* [SOURCE MATERIAL]

· · · · ·

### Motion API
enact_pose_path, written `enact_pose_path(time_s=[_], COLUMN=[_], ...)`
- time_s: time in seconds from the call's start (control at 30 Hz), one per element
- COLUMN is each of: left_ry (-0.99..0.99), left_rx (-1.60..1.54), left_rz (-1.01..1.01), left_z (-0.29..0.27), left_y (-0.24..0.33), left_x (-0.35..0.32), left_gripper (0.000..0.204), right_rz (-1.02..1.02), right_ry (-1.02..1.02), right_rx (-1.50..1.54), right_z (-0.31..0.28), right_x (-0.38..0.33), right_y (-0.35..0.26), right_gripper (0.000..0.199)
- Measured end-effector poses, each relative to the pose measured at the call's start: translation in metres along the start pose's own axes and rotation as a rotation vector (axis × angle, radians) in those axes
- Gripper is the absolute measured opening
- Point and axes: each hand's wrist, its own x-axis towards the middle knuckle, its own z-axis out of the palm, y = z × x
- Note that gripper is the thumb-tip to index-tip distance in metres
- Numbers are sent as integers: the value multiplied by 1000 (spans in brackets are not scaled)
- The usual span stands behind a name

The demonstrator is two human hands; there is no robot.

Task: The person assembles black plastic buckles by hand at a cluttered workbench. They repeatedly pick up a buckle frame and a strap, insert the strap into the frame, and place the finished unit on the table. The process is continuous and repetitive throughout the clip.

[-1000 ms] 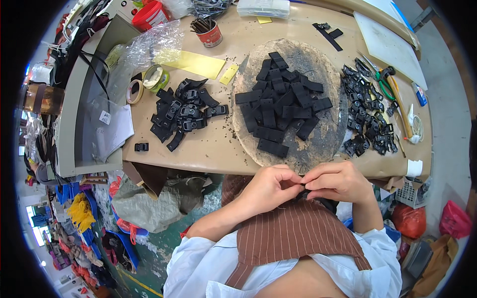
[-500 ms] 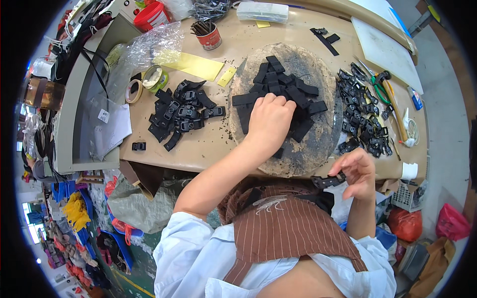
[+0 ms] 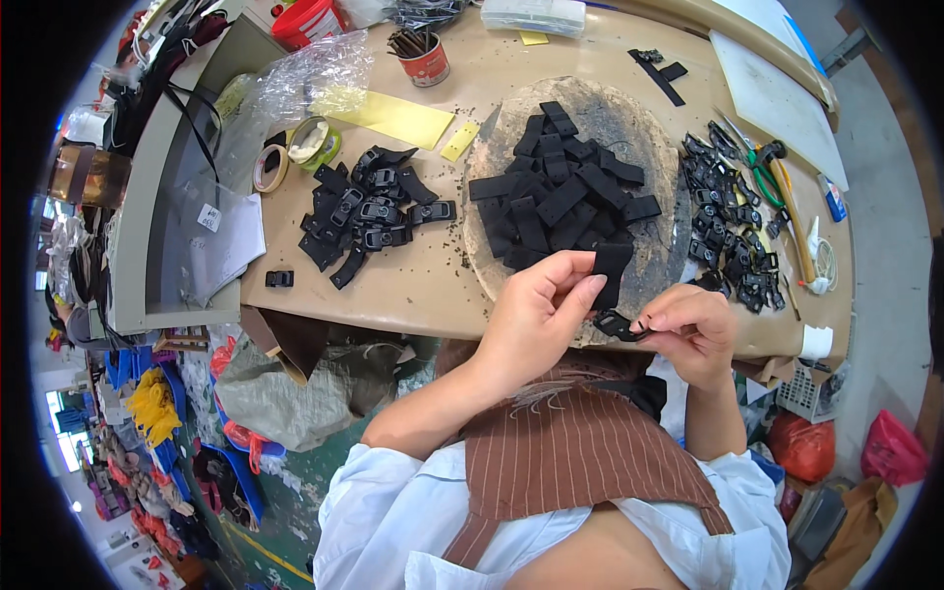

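Observation:
My left hand (image 3: 546, 310) pinches a short black webbing strap (image 3: 612, 270) above the near edge of a round, stained wooden block (image 3: 629, 123). Close beside it, my right hand (image 3: 693, 332) grips a black plastic buckle (image 3: 616, 325) between thumb and fingers. The strap's lower end hangs just above the buckle; whether they touch I cannot tell. On the block lies a heap of black straps (image 3: 551, 202). Right of the block is a pile of loose black buckles (image 3: 728, 211). To the left, straps with buckles on them (image 3: 369, 206) form another heap.
A hammer (image 3: 787, 187), green-handled pliers (image 3: 762, 177) and a white cord (image 3: 824, 265) lie at the right. A red tin of rods (image 3: 425, 64), tape roll (image 3: 267, 167), green tin (image 3: 315, 143) and yellow strips (image 3: 398, 118) stand or lie behind and left. A single buckle (image 3: 279, 279) sits near the left front edge.
My left hand has come back from the strap heap toward me with one strap in its fingers. My right hand has moved slightly left with the buckle, and the two hands are now close together.

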Motion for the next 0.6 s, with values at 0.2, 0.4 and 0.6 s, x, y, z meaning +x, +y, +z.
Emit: enact_pose_path(time_s=[0.2, 0.4, 0.6], left_ry=[-13, -83, -159], left_rx=[53, 237, 97], left_rz=[28, -19, -124], left_z=[0, 2, 2], left_y=[-2, 0, -7], left_x=[-6, -20, -21], left_gripper=[24, 24, 27], right_rz=[7, 110, 284], right_ry=[10, 38, 20], right_rx=[-53, -156, -42], right_z=[1, 5, 9], right_x=[-3, 0, -7], right_y=[2, -2, 4], right_gripper=[25, 19, 17])
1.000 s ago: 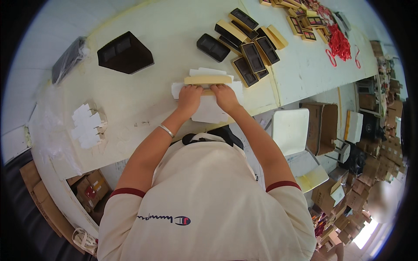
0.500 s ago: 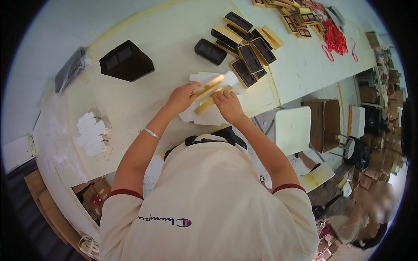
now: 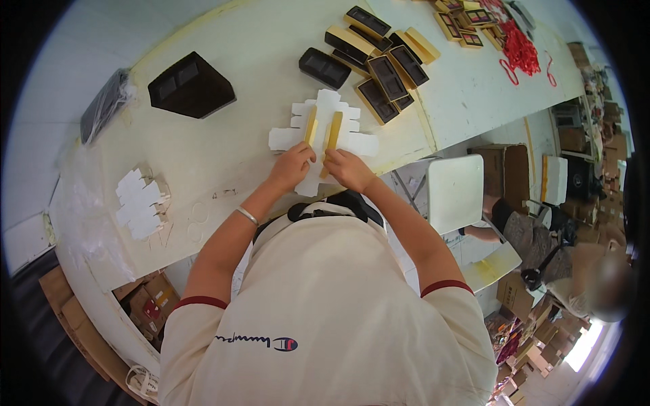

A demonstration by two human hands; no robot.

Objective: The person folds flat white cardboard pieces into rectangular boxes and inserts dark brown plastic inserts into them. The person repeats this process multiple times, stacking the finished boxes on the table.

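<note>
Looked like matt white card, smooth and die-cut, in the flat blank (image 3: 323,135), with two tan strips (image 3: 331,135) of dull paperboard pressed on it under bare hands (image 3: 291,167), (image 3: 347,169). Appeared as painted white tabletop (image 3: 223,142), smooth but scuffed and faintly marked, bearing a black tray (image 3: 191,86) of matt moulded plastic, a stack of white card pieces (image 3: 139,203) and a glossy dark film bag (image 3: 103,105). Seemed soft matt cotton in the cream shirt (image 3: 325,304), thin shiny metal in the bangle (image 3: 248,216), glossy red cord (image 3: 521,47) beyond, and matt black-and-gold card boxes (image 3: 389,74).
</note>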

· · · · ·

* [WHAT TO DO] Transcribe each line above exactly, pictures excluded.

* [WRITTEN RESPONSE]
### Motion API
enact_pose_path, written `enact_pose_path(time_s=[_], COLUMN=[_], ...)`
- time_s: time in seconds from the call's start (control at 30 Hz), one per element
- COLUMN is each of: left_ry (-0.99..0.99), left_rx (-1.60..1.54), left_rz (-1.01..1.01), left_z (-0.29..0.27), left_y (-0.24..0.33), left_x (-0.35..0.32), left_gripper (0.000..0.204), right_rz (-1.02..1.02), right_ry (-1.02..1.02), right_rx (-1.50..1.54), right_z (-0.31..0.28), right_x (-0.38..0.33), right_y (-0.35..0.26), right_gripper (0.000..0.199)
- Measured end-effector poses, each relative to the pose measured at the call's start: translation in metres along the start pose's own axes and rotation as a rotation vector (axis × angle, radians) in those axes
- Gripper is the absolute measured opening
- Point and axes: each hand's wrist, its own x-axis towards the middle knuckle, its own z-axis out of the palm, y = z × x
- Note that gripper is the thumb-tip to index-tip distance in metres
- Numbers are sent as integers: the value multiplied by 1000 (spans in brackets are not scaled)
- The usual span stands behind a name

The demonstrator is two human hands; there is no robot.

Task: The person assembles black plastic buckles by hand at a cluttered workbench. They repeatedly pick up a buckle frame and a strap, insert the strap into the frame, and place the finished unit on the table. The process is continuous and repetitive throughout the clip.

[-1000 ms] 
[-500 ms] 
[+0 ms] 

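Observation:
My left hand (image 3: 546, 310) pinches a short black webbing strap (image 3: 612, 270) above the near edge of a round, stained wooden block (image 3: 629, 123). Close beside it, my right hand (image 3: 693, 332) grips a black plastic buckle (image 3: 616, 325) between thumb and fingers. The strap's lower end hangs just above the buckle; whether they touch I cannot tell. On the block lies a heap of black straps (image 3: 551, 202). Right of the block is a pile of loose black buckles (image 3: 728, 211). To the left, straps with buckles on them (image 3: 369, 206) form another heap.
A hammer (image 3: 787, 187), green-handled pliers (image 3: 762, 177) and a white cord (image 3: 824, 265) lie at the right. A red tin of rods (image 3: 425, 64), tape roll (image 3: 267, 167), green tin (image 3: 315, 143) and yellow strips (image 3: 398, 118) stand or lie behind and left. A single buckle (image 3: 279, 279) sits near the left front edge.
My left hand has come back from the strap heap toward me with one strap in its fingers. My right hand has moved slightly left with the buckle, and the two hands are now close together.
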
Motion for the next 0.6 s, with values at 0.2, 0.4 and 0.6 s, x, y, z meaning +x, +y, +z.
Emit: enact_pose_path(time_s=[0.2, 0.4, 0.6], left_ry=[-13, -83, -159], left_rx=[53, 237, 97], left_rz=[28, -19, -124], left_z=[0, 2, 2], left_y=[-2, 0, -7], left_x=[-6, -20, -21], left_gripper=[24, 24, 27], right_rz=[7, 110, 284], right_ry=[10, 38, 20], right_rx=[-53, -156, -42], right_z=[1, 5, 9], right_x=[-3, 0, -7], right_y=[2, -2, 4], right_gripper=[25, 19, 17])
1.000 s ago: 
0.500 s ago: 
now: 

A demonstration by two human hands; no robot.

Objective: The person folds flat white cardboard pieces into rectangular boxes and inserts dark brown plastic inserts into them. The person repeats this process multiple times, stacking the finished boxes on the table.

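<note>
Looked like matt white card, smooth and die-cut, in the flat blank (image 3: 323,135), with two tan strips (image 3: 331,135) of dull paperboard pressed on it under bare hands (image 3: 291,167), (image 3: 347,169). Appeared as painted white tabletop (image 3: 223,142), smooth but scuffed and faintly marked, bearing a black tray (image 3: 191,86) of matt moulded plastic, a stack of white card pieces (image 3: 139,203) and a glossy dark film bag (image 3: 103,105). Seemed soft matt cotton in the cream shirt (image 3: 325,304), thin shiny metal in the bangle (image 3: 248,216), glossy red cord (image 3: 521,47) beyond, and matt black-and-gold card boxes (image 3: 389,74).
</note>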

This response is complete, and nothing else is pending.